Selon une habitude qui s’est malheureusement ancrée dans un pays où l’oligarchie se méfie de tous plutôt que de faire confiance aux citoyens, les violences policières se multiplient, particulièrement dans les quartiers populaires (voir ici une liste non exhaustive de ces brutalités en mars et avril). Le gouvernement était début mars plus préoccupé d’acheter des aérosols lacrymogènes et des drones que des tests. Tout se passe comme si la pandémie permettait au gouvernement de poursuivre la mise en place d’une société de contrôle, qu’il s’apprête à compléter par des applications téléphoniques permettant de suivre tout le monde au nom de la santé.

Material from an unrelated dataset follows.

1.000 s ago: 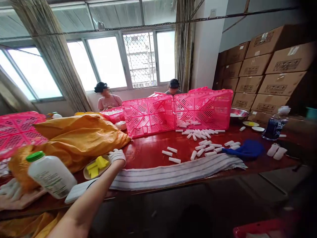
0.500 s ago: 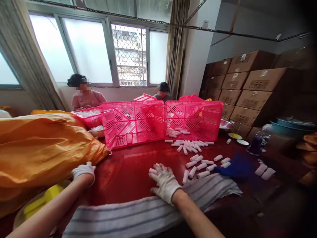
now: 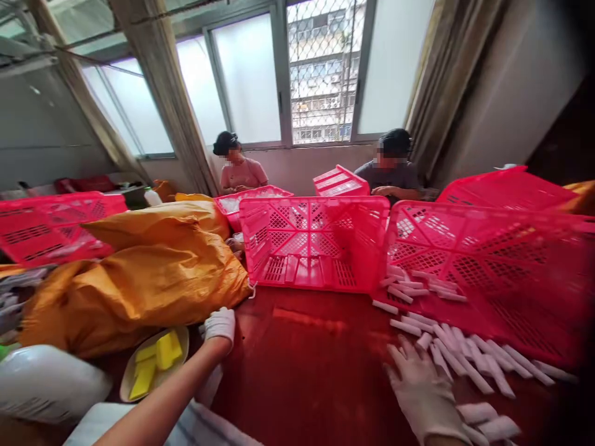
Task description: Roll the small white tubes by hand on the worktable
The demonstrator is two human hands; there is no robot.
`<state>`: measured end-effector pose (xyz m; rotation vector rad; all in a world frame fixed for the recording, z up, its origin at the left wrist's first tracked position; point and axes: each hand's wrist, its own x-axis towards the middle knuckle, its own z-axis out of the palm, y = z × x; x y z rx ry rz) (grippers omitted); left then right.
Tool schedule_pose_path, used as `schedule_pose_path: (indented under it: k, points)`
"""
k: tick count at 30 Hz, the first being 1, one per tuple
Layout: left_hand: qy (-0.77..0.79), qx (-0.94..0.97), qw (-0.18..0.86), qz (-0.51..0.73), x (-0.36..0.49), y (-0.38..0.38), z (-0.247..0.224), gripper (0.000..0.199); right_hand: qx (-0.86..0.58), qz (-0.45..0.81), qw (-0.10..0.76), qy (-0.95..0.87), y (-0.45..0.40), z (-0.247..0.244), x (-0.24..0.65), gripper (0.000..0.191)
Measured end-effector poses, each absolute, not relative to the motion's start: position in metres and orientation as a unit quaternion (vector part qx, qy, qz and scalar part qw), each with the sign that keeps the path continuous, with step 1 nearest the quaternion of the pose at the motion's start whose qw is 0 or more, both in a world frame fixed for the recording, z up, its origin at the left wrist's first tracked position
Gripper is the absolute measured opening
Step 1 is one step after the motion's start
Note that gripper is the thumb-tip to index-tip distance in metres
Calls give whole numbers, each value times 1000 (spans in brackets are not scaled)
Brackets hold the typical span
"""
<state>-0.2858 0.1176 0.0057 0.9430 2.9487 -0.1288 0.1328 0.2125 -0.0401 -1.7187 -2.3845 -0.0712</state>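
My right hand (image 3: 421, 387), in a pale glove, reaches low over the red table with its fingers spread. Its fingertips are close to a pile of thin white rolls (image 3: 458, 356), some of which lie inside the tipped pink crate. Thicker white rolls (image 3: 498, 427) lie beside the wrist. On the left, my left hand (image 3: 219, 325), in a white glove, is by the edge of the orange sack (image 3: 153, 279). Its fingers are curled and partly hidden, so what they hold, if anything, does not show.
Two pink crates lie on their sides, the left one (image 3: 310, 279) next to the right one (image 3: 493, 235). A dish (image 3: 185, 356) with yellow pieces, a white bottle (image 3: 51, 384) and a striped cloth (image 3: 204, 427) are near my left arm. Two people sit across the table (image 3: 302, 371).
The view has swung left. My right hand has moved away from the striped cloth and forward to the thin rolls by the crate. My left hand stays near the sack's edge.
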Motion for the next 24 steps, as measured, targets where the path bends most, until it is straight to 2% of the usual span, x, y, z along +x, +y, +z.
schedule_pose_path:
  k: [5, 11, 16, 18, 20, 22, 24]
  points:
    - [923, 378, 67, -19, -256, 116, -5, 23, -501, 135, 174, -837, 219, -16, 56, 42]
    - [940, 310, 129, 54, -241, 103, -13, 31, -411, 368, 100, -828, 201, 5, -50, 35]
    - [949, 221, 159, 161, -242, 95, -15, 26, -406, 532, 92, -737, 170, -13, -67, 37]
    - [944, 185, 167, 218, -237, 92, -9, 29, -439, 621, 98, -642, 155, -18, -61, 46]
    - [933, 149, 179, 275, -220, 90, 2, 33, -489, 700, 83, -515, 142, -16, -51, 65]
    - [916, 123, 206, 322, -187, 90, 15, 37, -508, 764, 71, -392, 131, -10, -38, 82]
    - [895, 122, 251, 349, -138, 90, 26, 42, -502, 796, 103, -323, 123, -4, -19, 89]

Écologie : après l’urgence sanitaire, l’urgence économique
Verticalité arrogante, impéritie, contrôle policier et numérique : l’éventail serait incomplet si l’oligarchie ne préparait une relance marginalisant, une fois de plus, l’enjeu écologique. Après l’urgence sanitaire, on va vouloir nous imposer l’urgence économique. Les signaux lancés sont clairs : le Parlement vote des aides aux entreprises sans condition écologique, le gouvernement rejette à l’Assemblée nationale un « plan de transformation en faveur du climat, de la biodiversité, de la solidarité », un décret discret permet aux préfets de déroger aux normes environnementales.
Là, encore, l’urgence serait à la délibération, à la réflexion collective, au recours à l’intelligence de toutes et de tous. Mais en France, une oligarchie sourde n’attend que de reprendre le chemin du passé. L’après-confinement sera une bataille.